その新しい歴史の創造は、クーペの日本発表に際して来日したMINIのカイ・ゼグラー執行役員によれば、順調に進んでいるという。たとえばクロスオーバーは2011年1月に発売され、これまでに3000台が販売された。この台数は日本における全販売の約30%に当たるそうだ。
「ミニブランドに期待されているものは、必ずしも小さなサイズのクルマだけではないということが、クロスオーバーの成功でわかりました。むしろ消費者にとって重要なのは、ミニというエキサイティングなブランドのクルマを所有することだと考えています」とゼグラー氏。クーペもそれに続くことができるだろうか? まずは室内をのぞいてみることにしよう。
リアルスポーツ的な室内風景
インストゥルメントパネルのデザインは、中央に大きなスピードメーターを置いた見慣れたものである。しかし車高が低められ、ウインドスクリーンの傾斜が強められたことによってキャビンはチョップドトップ的な形状になっており、室内はいかにもスポーツカー的な、「穴ぐら」に収まっているような印象がある。
ルーフに帽子のつばみたいなスポイラーが装着されているために、リアウィンドウも、視界が思いのほか限られている。80km/hを超えると「アクティブリアスポイラー」が自動で上昇してくるために、さらに視界は遮られてしまう。スタイリングや雰囲気を優先した、きわめてスポーツカー的なアプローチの造形である。
座席配置は2シーターであり、いわゆるプラス2シートのようなものは存在しない。シートの背後にはガッチリとしたリアバルクヘッドがあり、それによって客室と荷台が完全に仕切られている。シートの後方には手さげカバンが置ける程度の狭い空間が残されているだけだ。もっとも荷台の容量自体は広く、280リッターにおよぶ。これはハッチバックモデルを上回っている。
細いタイヤも試してみたい
実用性をある程度割りきってまで走りに振ったかいあって、フットワークはハッチバックよりいちだんと小気味良さを感じさせるものとなっている。リアバルクヘッドの効果は相当に大きいらしく、あれだけ大きな開口部を持つハッチゲートを備えているのに、リアまわりがブルブルとだらしなく震えることはほとんどなかった。
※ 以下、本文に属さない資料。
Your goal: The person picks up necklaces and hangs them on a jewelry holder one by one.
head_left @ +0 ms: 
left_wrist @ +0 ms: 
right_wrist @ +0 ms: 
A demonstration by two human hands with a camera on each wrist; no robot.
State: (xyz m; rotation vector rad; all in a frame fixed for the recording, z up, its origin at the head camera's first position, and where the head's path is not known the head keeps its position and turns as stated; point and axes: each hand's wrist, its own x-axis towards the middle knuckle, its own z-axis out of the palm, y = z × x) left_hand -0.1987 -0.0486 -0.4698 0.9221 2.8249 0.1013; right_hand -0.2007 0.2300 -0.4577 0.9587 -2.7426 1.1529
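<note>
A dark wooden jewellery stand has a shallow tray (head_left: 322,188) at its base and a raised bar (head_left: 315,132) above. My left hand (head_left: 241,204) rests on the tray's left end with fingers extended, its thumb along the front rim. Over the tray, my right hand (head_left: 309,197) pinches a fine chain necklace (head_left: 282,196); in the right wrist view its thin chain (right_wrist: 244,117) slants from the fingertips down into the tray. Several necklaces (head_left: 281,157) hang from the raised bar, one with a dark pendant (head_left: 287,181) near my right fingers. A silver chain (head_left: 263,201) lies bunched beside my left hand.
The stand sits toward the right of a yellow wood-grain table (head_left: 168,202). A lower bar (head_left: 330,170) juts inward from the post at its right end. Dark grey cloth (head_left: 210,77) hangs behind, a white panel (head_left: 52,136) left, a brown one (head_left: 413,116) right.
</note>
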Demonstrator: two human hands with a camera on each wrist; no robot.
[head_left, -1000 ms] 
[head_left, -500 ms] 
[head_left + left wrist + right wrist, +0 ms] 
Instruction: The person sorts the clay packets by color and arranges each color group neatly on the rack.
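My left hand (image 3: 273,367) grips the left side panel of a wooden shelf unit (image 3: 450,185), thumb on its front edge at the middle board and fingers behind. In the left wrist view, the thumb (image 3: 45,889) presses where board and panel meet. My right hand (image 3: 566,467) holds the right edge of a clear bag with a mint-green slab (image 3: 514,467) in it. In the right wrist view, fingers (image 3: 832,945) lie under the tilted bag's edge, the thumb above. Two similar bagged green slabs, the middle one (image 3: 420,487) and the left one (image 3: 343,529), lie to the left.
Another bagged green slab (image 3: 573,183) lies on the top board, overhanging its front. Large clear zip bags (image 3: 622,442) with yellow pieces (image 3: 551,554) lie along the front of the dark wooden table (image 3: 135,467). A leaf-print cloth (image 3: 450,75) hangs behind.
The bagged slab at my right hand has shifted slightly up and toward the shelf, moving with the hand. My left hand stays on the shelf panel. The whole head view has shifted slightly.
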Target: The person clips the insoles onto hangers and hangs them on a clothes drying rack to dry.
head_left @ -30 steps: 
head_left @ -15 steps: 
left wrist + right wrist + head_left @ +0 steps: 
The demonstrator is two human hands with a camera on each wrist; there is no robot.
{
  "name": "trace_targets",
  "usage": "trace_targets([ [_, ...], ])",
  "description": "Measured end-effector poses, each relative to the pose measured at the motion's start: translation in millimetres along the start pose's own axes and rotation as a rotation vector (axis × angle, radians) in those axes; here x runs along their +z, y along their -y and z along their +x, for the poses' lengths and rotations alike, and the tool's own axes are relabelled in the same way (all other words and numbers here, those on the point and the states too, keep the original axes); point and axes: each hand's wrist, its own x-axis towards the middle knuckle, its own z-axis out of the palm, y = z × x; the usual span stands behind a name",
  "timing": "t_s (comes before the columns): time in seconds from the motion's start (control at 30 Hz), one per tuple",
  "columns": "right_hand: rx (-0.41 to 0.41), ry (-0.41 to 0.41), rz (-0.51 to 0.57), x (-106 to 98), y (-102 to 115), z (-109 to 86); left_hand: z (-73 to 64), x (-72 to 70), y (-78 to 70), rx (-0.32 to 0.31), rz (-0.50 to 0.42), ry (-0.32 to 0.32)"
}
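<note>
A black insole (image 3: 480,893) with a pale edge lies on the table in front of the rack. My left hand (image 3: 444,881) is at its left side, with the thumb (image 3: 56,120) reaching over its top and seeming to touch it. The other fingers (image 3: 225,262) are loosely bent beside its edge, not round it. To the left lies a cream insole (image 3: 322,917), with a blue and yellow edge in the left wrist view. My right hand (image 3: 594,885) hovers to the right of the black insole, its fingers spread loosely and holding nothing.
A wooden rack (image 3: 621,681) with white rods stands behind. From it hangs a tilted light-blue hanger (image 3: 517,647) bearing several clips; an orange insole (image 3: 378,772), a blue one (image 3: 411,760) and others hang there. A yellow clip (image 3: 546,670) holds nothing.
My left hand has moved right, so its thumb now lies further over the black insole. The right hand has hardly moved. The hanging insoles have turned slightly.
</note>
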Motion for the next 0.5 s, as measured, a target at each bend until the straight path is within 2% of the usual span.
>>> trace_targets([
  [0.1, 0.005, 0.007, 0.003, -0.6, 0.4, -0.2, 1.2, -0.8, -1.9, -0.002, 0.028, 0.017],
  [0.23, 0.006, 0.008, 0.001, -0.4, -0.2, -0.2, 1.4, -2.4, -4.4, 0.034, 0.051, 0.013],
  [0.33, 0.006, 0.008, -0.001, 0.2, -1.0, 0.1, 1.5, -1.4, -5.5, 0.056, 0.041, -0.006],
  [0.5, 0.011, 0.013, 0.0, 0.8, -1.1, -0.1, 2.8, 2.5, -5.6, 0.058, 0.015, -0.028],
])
テスト車はシリーズで一番穏やかな122psの直4NAエンジンを搭載する「クーパー」だったが、これとてなかなかパワフルに走った。ただ世の中にこれだけデュアルクラッチトランスミッションが増え、その感覚に慣れてしまった今となっては、ATのトルコンスリップがややもどかしく感じられたのも事実である。トルコンATのイージーさは捨てがたいが、せっかくクーペを選ぶなら、6段MTにしたほうが作り手の意図をより直接的に体感できるだろう。
ひとつ気になったのはタイヤだ。クーパーでは175/65R15が標準サイズとなるが、テスト車には最上級の「ジョンクーパーワークス」と同じ205/45R17(銘柄はコンチネンタル・コンチスポーツコンタクト3のランフラット仕様)がオプション装着されていた。これがクーパーには少々オーバーサイズで、目地段差通過時に明確な突き上げを見せ、乗り心地を悪化させていた。クーペならではのピピッと反応するハンドリングは魅力的だが、バランスは大事。1回ノーマルサイズのタイヤがどういった走りを見せるのかも試してみたいところである。